- Your assignment -
Among the lines of the data, copy those that hold "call".

(Records from a data collection)

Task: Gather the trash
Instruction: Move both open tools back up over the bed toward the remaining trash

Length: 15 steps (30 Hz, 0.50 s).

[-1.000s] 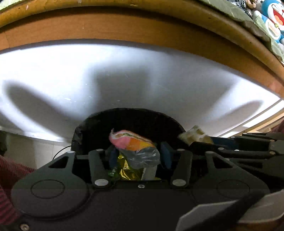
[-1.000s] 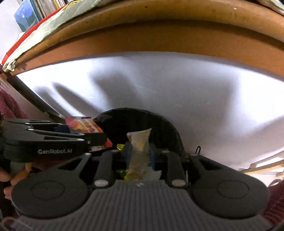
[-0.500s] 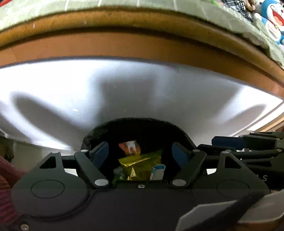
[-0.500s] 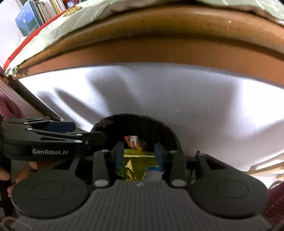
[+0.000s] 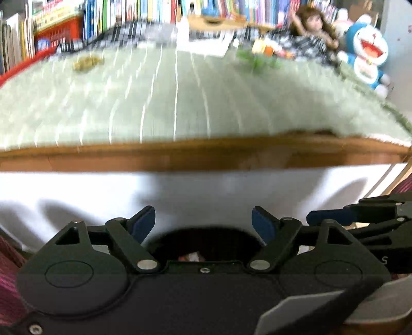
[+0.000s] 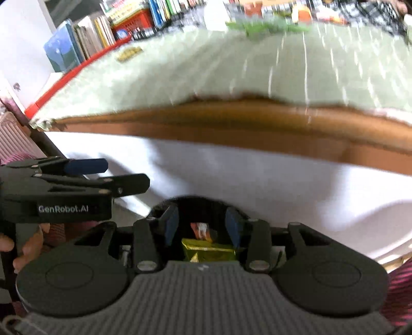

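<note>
Left hand-held gripper (image 5: 203, 221) jaws wide apart, empty; right hand-held gripper (image 6: 201, 226) parted, empty, alongside.

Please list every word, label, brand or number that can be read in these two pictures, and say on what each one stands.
"GenRobot.AI": white letters on the side of the left gripper, seen from the right wrist.
"S": a lone white letter on the right gripper's side, seen from the left wrist; the rest is cut off.
Book spines and the red crate: print too blurred to read.
</note>
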Each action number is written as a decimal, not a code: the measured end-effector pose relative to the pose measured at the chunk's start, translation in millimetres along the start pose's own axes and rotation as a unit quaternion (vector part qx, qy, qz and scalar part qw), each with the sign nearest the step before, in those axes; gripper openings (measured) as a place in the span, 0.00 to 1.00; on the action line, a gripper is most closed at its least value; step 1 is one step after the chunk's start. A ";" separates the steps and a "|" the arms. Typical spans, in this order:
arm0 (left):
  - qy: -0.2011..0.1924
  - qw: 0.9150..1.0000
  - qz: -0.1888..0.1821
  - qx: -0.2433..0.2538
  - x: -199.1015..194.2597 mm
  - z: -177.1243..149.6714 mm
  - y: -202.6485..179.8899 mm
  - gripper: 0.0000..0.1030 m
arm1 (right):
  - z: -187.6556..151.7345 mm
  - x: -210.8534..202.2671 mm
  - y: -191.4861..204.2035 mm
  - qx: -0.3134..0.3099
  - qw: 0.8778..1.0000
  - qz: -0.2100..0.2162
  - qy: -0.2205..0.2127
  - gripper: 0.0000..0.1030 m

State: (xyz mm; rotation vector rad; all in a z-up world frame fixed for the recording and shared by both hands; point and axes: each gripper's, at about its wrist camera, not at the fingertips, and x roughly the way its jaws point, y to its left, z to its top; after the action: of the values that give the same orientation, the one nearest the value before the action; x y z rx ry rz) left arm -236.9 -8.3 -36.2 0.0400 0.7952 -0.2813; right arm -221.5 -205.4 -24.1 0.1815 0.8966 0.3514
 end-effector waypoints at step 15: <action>-0.126 0.991 0.042 -0.022 -30.1 84.2 32.7 0.84 | 63.3 -28.6 -8.3 -0.014 0.992 -0.042 -0.120 0.68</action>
State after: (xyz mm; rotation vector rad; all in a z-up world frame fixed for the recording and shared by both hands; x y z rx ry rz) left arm -189.4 18.3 41.9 -0.0030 0.5467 -0.1836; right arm -186.1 -224.4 33.2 0.1560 0.6588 0.2577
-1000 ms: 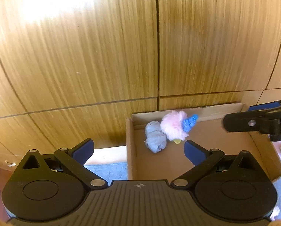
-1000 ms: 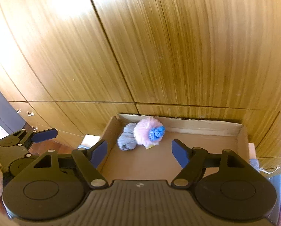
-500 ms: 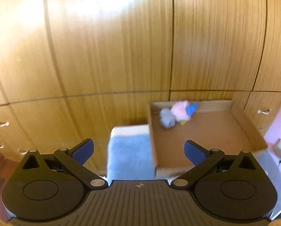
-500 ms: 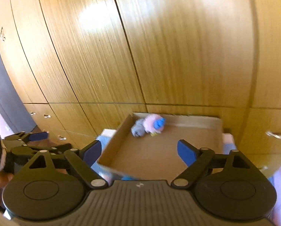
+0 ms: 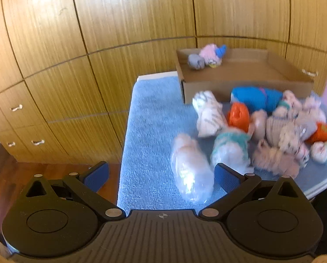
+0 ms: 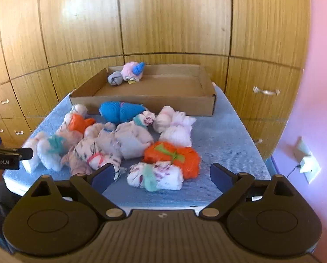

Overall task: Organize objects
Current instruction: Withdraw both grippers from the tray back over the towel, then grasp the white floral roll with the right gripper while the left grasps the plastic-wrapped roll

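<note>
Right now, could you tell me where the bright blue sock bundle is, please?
In the right wrist view the blue sock bundle lies on the blue towel, just in front of the cardboard box, at the far edge of the pile.

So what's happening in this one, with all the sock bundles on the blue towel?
A person with a gripper in each hand is sorting rolled sock bundles into a cardboard box. Two are already in its far corner: a grey bundle and a pink one. The rest lie in a pile on the blue towel in front of the box. The right gripper has just been opening its jaws, with nothing gripped. The left gripper is open and empty too.
</note>
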Action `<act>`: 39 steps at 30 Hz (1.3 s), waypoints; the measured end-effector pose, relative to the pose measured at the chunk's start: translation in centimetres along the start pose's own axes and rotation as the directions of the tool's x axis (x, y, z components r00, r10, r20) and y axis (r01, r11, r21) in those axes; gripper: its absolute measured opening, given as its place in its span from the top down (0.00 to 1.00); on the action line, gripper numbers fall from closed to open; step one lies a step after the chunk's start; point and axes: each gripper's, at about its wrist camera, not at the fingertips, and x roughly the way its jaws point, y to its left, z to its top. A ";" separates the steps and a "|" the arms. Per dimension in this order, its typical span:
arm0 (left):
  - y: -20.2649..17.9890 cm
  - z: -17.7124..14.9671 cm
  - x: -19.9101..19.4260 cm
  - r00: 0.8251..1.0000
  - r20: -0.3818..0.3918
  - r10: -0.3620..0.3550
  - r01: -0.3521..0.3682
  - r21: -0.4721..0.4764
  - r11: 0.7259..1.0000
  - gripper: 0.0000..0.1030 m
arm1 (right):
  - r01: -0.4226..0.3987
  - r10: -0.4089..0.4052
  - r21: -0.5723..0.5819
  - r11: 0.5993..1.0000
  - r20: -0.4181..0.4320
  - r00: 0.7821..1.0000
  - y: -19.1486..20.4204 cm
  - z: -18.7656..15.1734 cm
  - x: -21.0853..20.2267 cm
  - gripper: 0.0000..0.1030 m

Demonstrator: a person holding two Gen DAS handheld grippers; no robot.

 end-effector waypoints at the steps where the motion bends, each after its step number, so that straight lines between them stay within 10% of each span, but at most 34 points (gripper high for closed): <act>1: -0.1 -0.1 0.3 1.000 -0.005 0.002 -0.002 0.011 1.000 0.00 | 0.018 -0.018 -0.011 1.000 0.008 1.000 0.3 -0.3 0.2 0.10; 28: 0.6 -1.4 2.9 1.000 0.017 -0.023 0.022 0.077 0.997 0.01 | 0.155 -0.152 -0.058 0.986 0.056 0.987 2.9 -3.1 2.9 0.29; 39: 0.5 -0.3 3.7 0.995 0.012 -0.104 0.102 0.101 0.990 0.21 | 0.138 -0.134 -0.065 0.988 0.067 0.989 2.6 -3.1 2.5 0.40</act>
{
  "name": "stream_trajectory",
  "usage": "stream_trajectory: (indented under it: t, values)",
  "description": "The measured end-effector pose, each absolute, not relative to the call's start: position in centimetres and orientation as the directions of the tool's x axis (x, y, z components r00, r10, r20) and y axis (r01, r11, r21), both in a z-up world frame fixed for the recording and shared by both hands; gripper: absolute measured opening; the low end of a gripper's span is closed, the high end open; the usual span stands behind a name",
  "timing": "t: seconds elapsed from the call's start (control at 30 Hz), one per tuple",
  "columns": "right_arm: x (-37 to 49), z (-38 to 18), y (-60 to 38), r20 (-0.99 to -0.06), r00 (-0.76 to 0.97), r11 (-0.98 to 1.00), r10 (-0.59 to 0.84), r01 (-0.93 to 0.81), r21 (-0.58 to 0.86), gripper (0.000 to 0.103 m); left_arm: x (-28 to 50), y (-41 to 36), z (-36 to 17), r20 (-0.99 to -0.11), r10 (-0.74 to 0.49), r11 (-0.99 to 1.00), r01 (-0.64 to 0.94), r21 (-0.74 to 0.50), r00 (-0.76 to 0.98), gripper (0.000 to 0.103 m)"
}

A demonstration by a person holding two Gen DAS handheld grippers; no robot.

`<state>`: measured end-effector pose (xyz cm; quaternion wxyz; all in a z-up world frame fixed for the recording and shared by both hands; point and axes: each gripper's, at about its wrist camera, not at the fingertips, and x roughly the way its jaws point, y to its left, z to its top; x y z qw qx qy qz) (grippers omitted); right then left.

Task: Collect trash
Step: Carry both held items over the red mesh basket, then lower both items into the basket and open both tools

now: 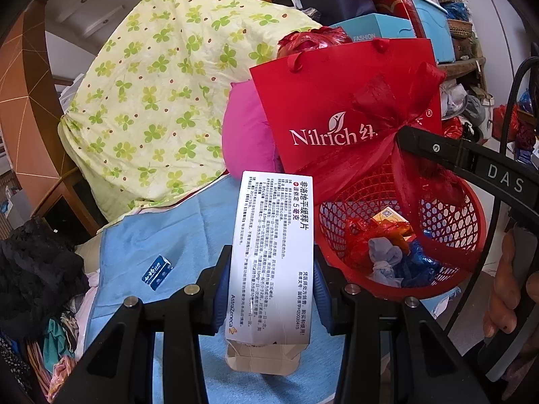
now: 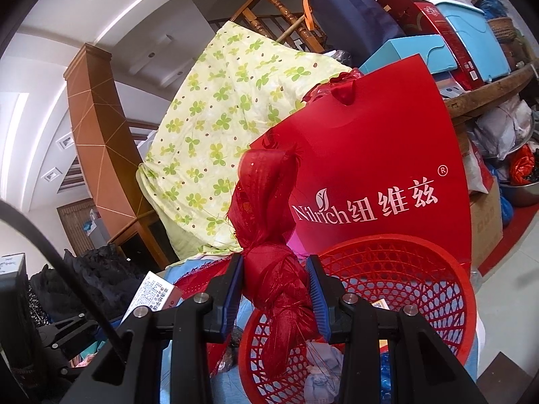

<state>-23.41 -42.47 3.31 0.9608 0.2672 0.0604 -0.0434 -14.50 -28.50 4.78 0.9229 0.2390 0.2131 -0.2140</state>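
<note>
My left gripper (image 1: 269,286) is shut on a white medicine box (image 1: 271,256) with black print, held lengthwise above a blue towel (image 1: 161,235), just left of a red mesh basket (image 1: 404,232). The basket holds crumpled wrappers, a grey rag and blue scraps. My right gripper (image 2: 276,289) is shut on a bunched red mesh ribbon (image 2: 273,269) that hangs over the basket (image 2: 404,276) rim. In the left wrist view the ribbon (image 1: 387,128) trails from the right gripper's black finger (image 1: 448,155). The medicine box (image 2: 151,294) shows at lower left in the right wrist view.
A red Nilrich paper bag (image 1: 347,107) stands right behind the basket, with a pink cushion (image 1: 246,134) and a clover-print quilt (image 1: 161,94) to its left. Dark clothes (image 1: 37,269) pile at the left. Boxes and a blue bin (image 2: 471,43) crowd the back right.
</note>
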Motion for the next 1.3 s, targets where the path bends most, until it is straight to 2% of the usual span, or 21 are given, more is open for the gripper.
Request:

- Answer section -
  "description": "The measured end-effector pose, each absolute, not relative to the call's start: position in centimetres and orientation as the directions of the tool's x axis (x, y, z components r00, r10, r20) and y axis (r01, r11, r21), both in a z-up world frame fixed for the recording and shared by both hands; gripper: absolute measured opening; the low end of a gripper's span is closed, the high end open; the usual span stands behind a name",
  "timing": "t: seconds elapsed from the call's start (control at 30 Hz), one per tuple",

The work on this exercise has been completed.